--- EXERCISE OBJECTIVE ---
Those lines of the material below that fall between its first line and the line with "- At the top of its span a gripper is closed", both included, are to be repeated exactly.

--- GIVEN DATA ---
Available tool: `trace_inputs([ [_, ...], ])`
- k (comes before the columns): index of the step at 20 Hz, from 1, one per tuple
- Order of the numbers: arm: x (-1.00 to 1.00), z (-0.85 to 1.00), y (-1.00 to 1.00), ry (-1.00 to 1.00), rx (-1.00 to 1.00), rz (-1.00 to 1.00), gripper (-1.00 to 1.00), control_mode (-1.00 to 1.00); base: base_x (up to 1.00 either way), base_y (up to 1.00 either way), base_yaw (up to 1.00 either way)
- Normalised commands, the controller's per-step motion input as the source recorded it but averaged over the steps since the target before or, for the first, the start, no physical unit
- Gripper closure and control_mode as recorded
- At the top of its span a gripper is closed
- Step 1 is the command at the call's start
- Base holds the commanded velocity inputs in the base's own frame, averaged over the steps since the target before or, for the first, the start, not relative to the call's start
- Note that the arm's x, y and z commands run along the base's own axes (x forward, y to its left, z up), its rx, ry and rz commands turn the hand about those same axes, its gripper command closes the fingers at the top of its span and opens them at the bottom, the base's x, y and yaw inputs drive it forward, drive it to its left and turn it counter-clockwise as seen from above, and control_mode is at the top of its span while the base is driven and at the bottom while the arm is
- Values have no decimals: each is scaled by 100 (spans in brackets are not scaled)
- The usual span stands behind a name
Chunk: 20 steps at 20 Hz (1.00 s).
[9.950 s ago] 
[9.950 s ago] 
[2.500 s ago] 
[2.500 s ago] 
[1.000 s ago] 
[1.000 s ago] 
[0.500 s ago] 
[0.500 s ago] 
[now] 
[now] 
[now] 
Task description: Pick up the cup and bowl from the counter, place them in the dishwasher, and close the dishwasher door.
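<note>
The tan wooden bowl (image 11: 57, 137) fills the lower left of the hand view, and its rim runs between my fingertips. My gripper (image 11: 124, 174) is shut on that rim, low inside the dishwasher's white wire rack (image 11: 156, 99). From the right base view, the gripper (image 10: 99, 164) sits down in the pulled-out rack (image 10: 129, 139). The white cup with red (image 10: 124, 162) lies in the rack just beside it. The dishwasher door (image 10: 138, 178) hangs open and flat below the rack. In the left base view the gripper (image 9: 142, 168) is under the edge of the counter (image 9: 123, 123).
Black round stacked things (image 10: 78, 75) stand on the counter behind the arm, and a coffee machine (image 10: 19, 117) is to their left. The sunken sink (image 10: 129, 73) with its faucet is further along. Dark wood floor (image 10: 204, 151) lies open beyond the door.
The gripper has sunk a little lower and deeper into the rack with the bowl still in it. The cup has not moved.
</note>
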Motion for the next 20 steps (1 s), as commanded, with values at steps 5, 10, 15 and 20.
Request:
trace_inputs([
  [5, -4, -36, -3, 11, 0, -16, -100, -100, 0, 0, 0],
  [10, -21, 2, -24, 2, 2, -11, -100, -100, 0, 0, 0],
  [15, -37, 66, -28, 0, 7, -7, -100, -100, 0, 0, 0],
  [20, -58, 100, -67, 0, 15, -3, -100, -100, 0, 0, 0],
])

--- ANSWER BELOW ---
Available tool: `trace_inputs([ [_, ...], ])`
- k (comes before the columns): index of the step at 20 Hz, from 1, one per tuple
- Order of the numbers: arm: x (-1.00 to 1.00), z (-0.85 to 1.00), y (-1.00 to 1.00), ry (-1.00 to 1.00), rx (-1.00 to 1.00), rz (-1.00 to 1.00), gripper (-1.00 to 1.00), control_mode (-1.00 to 1.00); base: base_x (up to 1.00 either way), base_y (up to 1.00 either way), base_yaw (up to 1.00 either way)
- Normalised commands, the controller's per-step motion input as the source recorded it but averaged over the steps since the target before or, for the first, the start, no physical unit
- Gripper closure and control_mode as recorded
- At the top of its span a gripper is closed

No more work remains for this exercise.